Увидел наконец Адмиралтейский шпиц,

Фонтанку, этот дом и столько милых лиц.

Что «Петербургу быть пусту», я знаю, а все-таки люблю его, люблю — «жалею». Жалкий, жалкий, а все-таки мой, родной, и не только мой, но и Петра, Достоевского, Пушкина. Призрачный, несуществующий и страшно существенный. Как слóва из песни, так Петебурга из России не выкинешь. Но надо вглядеться, вдуматься, вжиться в него, чтобы понять чудовищную прелесть этого «Парадиза» петровского; надо обтерпеться, чтобы сквозь холерную вонь Фонтанки почувствовать весенний запах клейких листочков березовых. А первое, что лезет в глаза после больших городов европейских, — нищета, убожество, «мизерность». И дома, и люди, и лошади, и вывески, и улицы, и площади, и садики — все обшарканное, заплеванное, заплюзганное, пришибленное, прощелыжное. Гляжу на прохожих и удивляюсь: какие замухрышки несчастные! Лица — больные-больные, серо-зеленые, после страшной зимы семимесячной, как после тюрьмы или голода. «Боже, как грустна наша Россия!» — вспоминается воздыхание Гоголя.

Нигде так рано, как здесь, зима не кончается, зима, конечно, в умах и сердцах, а не в воздухе. Уже в начале мая весь Петербург на отлете. Все куда-то спешат, как будто исполняя пророчество: «Петербургу быть пусту», разъезжаются, разбегаются, как из зачумленного города. Устали, измучились, озлобились, перессорились, возненавидели себя и друг друга. У всех отвращение к виду своих улиц, своих комнат, своих обоев, своей обветшавшей и полинявшей вдруг на ярком солнце мебели, к лицам друзей и недругов: не глядели бы на все это глаза! Вон из проклятого города! На четыре летних месяца все как будто умирают, навеки разлучаются, чтобы встретиться осенью с таким удивлением, с каким, должно быть, на том свете встречаются покойники.

— А-а, Иван Иваныч! Ну, как лето провели в Финляндии? А у нас, в Новгородской губернии, представьте себе, под самую Троицу мокрый снег. У Сонечки плеврит, у Васеньки коклюш…

Рука руку жмет, а глаза удивляются: «Жив еще, старый хрыч!»

Я не был в России три месяца. Три месяца — миг, особенно в такие времена, как наше, когда «улита едет». Но в миге— вечность, не мертвое, часовое время, а живая, внутренняя «длительность» («durée», по Бергсону). Мигами бьется сердце, ткется живая ткань жизни, и цвет каждого мига — всей ткани цвет. Дифференциальное исчисление мигов — высшая математика общественности: в бесконечно малом — бесконечно великое. Именно здесь, в этих мельчайших дробях, атомах времени, зачинается то, что, может быть, потом вырастет в глыбы событий.
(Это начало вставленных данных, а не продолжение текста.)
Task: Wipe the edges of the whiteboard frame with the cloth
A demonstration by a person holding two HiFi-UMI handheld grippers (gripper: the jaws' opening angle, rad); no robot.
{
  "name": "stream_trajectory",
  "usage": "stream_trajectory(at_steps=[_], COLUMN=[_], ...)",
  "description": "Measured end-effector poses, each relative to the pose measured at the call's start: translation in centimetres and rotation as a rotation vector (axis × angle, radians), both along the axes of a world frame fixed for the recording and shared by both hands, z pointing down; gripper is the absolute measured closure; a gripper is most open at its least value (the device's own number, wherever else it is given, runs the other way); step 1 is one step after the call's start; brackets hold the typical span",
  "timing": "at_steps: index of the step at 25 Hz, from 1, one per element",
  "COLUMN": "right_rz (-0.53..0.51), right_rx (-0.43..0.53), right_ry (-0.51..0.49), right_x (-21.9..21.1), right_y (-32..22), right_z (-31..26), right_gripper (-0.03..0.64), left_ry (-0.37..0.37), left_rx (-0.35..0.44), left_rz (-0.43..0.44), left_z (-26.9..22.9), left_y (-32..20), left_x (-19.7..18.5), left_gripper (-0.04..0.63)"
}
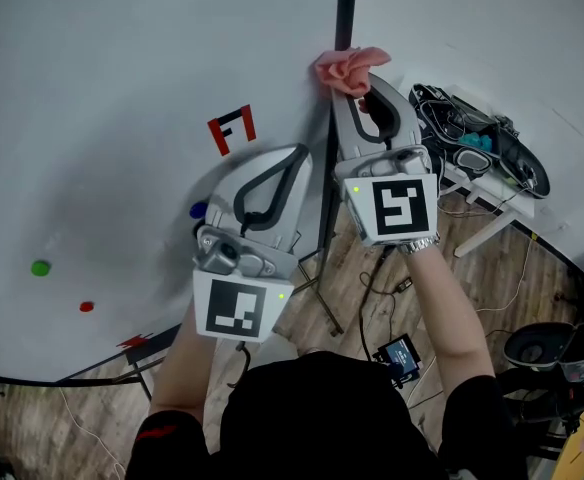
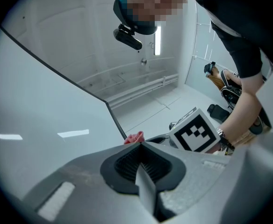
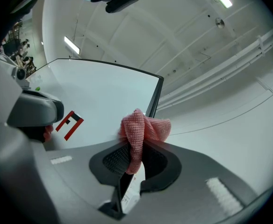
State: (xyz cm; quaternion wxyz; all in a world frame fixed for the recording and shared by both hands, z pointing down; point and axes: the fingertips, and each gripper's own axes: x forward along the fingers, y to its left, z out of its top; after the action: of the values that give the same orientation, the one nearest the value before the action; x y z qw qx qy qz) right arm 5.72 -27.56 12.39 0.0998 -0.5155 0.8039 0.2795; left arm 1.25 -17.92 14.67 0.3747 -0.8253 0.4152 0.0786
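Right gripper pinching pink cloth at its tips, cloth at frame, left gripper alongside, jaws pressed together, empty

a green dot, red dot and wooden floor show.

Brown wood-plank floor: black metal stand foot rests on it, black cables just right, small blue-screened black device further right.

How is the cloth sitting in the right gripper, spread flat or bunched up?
Bunched up. The pink cloth is pinched between the right gripper's shut jaws and crumples into folds beyond them, by the whiteboard frame.
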Motion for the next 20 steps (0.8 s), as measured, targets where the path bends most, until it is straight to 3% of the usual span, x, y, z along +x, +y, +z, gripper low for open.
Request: stream_trajectory(at_steps=[20], right_rz=[0.016], right_rx=[-0.025], right_ry=[-0.014], right_x=[0.3], right_y=[0.2], right_z=[4.3], right_gripper=[0.566], left_ry=[-0.009], left_rx=[-0.075], left_rz=[0.006], left_z=[5.7], left_y=[-0.3], left_x=[-0.2], left_gripper=[0.594])
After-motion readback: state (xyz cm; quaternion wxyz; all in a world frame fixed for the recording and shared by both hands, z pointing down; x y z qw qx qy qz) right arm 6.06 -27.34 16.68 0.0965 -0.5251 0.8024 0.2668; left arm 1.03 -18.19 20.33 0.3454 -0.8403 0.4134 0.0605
Вот почему захотелось мне приникнуть ухом и прислушаться к биению русского сердца, русского мига за эти три месяца.

Несмотря на запустение майское, я кое-кого застал еще в городе. Между прочим, двух моих приятелей: Гераклита плачущего и Демокрита смеющегося.

Гераклит — умеренно левый и беспартийный, до мозга костей интеллигент-общественник, весь обросший тем, что Белинский называл «социальностью», как старые деревья — мохом.